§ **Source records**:
◆ ◆ ◆ ◆

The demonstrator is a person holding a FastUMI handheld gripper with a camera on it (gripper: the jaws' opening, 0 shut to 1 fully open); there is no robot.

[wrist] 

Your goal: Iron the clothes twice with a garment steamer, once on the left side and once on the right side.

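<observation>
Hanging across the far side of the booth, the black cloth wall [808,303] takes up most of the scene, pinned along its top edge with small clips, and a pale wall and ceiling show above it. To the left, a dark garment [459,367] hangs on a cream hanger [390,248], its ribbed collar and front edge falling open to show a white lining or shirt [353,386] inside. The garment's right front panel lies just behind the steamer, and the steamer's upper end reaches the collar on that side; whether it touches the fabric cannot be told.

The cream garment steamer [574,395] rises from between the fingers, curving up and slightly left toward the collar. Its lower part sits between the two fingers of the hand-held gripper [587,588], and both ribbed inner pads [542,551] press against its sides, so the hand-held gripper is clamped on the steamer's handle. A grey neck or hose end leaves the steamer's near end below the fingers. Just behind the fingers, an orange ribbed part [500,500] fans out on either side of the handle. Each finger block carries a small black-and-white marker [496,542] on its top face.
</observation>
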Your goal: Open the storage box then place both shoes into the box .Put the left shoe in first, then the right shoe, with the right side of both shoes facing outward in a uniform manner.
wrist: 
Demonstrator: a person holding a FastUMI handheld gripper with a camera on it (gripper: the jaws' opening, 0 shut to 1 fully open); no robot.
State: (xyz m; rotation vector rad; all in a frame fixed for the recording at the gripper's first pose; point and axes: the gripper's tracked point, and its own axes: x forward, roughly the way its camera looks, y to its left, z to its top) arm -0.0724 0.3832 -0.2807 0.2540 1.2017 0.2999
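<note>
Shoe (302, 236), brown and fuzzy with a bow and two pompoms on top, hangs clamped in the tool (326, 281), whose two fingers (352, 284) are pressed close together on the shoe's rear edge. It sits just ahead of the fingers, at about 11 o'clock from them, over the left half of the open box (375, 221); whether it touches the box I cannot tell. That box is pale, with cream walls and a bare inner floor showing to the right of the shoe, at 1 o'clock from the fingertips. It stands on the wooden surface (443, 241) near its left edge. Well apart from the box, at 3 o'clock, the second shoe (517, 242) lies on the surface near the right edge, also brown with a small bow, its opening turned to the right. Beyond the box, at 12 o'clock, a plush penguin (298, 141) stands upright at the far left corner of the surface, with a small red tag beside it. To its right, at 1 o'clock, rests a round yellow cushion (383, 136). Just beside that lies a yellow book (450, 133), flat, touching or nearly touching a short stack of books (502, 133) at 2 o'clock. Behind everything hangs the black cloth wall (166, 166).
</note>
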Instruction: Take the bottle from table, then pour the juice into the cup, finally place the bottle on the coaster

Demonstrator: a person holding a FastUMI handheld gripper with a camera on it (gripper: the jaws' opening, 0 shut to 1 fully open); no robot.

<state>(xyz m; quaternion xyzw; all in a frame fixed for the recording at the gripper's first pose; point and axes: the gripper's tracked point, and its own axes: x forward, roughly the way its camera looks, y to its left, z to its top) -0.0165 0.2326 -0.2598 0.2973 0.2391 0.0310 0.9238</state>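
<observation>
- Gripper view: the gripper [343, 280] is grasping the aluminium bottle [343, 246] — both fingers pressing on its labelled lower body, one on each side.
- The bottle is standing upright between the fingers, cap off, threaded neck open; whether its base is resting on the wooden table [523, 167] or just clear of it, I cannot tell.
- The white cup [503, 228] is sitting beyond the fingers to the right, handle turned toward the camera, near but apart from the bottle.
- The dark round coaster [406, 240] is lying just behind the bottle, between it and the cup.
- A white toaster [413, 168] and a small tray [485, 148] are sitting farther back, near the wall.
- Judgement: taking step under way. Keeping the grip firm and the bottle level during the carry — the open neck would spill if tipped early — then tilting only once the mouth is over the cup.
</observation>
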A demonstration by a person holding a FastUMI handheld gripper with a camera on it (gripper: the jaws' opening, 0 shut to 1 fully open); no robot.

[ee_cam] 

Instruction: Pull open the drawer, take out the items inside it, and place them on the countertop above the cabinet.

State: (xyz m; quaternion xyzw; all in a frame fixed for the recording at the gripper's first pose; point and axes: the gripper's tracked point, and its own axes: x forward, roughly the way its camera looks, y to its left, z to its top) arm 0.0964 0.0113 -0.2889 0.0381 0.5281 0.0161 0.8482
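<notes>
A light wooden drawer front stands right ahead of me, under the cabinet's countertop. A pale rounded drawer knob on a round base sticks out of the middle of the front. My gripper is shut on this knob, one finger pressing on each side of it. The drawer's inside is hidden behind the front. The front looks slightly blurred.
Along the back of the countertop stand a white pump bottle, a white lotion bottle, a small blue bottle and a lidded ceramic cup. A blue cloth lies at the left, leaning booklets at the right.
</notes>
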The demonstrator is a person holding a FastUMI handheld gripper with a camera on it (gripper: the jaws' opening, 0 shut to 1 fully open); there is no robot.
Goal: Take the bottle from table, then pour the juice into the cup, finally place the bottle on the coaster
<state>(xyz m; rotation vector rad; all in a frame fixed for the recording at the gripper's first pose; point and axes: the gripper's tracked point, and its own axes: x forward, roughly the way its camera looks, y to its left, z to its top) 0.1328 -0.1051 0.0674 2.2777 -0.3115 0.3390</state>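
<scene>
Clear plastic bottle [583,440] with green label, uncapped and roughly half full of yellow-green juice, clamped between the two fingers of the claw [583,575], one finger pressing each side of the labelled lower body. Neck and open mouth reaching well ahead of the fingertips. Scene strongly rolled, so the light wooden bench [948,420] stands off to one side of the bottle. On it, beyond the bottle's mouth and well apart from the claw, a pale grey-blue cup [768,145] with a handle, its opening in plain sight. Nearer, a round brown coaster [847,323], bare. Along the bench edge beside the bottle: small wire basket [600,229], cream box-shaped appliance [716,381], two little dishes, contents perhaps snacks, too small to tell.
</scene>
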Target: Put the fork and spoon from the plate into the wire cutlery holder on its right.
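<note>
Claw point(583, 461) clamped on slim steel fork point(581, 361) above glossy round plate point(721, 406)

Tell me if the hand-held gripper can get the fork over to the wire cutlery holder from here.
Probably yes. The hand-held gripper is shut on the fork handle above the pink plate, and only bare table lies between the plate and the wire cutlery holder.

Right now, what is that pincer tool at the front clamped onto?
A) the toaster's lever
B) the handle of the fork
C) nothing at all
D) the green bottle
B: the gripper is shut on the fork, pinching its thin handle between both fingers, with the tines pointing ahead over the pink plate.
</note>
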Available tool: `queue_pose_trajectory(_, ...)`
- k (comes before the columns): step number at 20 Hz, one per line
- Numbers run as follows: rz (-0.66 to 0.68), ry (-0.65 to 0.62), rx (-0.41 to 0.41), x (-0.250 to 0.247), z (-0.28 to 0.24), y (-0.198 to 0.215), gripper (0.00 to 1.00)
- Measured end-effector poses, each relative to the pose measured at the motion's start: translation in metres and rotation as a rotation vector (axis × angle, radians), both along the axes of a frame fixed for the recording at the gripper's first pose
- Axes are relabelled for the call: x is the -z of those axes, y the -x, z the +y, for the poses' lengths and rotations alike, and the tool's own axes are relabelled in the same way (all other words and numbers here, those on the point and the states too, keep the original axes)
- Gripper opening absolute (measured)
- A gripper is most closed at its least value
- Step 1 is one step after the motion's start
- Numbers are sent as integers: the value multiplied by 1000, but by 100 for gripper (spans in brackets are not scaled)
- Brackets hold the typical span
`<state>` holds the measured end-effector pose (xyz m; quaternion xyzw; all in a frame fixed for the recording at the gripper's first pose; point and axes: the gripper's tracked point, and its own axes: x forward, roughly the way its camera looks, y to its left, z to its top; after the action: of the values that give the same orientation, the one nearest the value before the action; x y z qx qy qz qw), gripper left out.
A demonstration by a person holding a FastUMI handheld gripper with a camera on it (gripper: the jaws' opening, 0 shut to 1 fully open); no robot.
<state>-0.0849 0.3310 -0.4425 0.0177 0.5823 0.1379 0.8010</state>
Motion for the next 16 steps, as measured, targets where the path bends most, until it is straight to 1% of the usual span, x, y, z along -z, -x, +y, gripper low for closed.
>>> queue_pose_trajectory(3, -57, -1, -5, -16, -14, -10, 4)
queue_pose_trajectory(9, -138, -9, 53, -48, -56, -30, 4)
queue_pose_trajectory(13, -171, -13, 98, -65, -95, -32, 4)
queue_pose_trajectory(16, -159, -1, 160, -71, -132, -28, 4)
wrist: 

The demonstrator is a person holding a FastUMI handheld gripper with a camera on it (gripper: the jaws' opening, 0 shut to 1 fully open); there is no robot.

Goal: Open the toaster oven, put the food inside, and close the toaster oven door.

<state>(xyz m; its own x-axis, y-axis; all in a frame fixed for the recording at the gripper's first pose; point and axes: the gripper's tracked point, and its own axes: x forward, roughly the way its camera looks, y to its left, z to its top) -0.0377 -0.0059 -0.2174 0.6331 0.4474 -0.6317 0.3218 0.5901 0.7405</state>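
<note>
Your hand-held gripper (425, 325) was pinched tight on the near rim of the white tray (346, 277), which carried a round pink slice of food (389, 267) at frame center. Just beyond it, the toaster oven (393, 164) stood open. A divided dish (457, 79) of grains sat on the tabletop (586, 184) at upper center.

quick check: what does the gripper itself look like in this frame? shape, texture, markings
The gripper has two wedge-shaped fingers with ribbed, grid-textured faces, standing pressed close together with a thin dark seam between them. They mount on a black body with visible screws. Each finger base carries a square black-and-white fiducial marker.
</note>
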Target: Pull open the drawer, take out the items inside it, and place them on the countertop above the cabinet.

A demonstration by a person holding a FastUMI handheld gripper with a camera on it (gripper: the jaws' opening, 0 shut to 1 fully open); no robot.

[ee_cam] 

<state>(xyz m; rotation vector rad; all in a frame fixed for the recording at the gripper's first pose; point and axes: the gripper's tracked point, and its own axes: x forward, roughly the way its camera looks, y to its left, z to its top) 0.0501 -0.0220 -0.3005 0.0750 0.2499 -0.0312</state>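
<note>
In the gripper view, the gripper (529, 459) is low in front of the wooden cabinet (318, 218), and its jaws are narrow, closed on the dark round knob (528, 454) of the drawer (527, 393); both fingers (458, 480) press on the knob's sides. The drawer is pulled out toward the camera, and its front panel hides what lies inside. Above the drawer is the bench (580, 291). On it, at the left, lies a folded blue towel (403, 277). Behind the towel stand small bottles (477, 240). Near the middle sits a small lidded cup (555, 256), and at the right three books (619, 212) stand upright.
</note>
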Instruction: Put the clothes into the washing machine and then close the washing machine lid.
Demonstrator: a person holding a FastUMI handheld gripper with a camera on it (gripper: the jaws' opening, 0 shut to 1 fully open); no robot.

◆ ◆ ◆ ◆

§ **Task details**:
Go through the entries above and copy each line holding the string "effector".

§ **Task response**:
- Measured end-effector poses, each relative to the pose measured at the motion's start: translation in metres and rotation as a rotation vector (axis × angle, radians), both along the axes of a frame fixed for the recording at the gripper's first pose
`<state>` holds the measured end-effector pose (xyz m; quaternion xyzw; all in a frame fixed for the recording at the gripper's first pose; point and axes: the gripper's tracked point, and its own axes: x forward, roughly the way its camera looks, y to its left, z to its top; after the action: of the values that give the same orientation, the one nearest the value before the action; x y z qx qy qz qw), gripper left out.

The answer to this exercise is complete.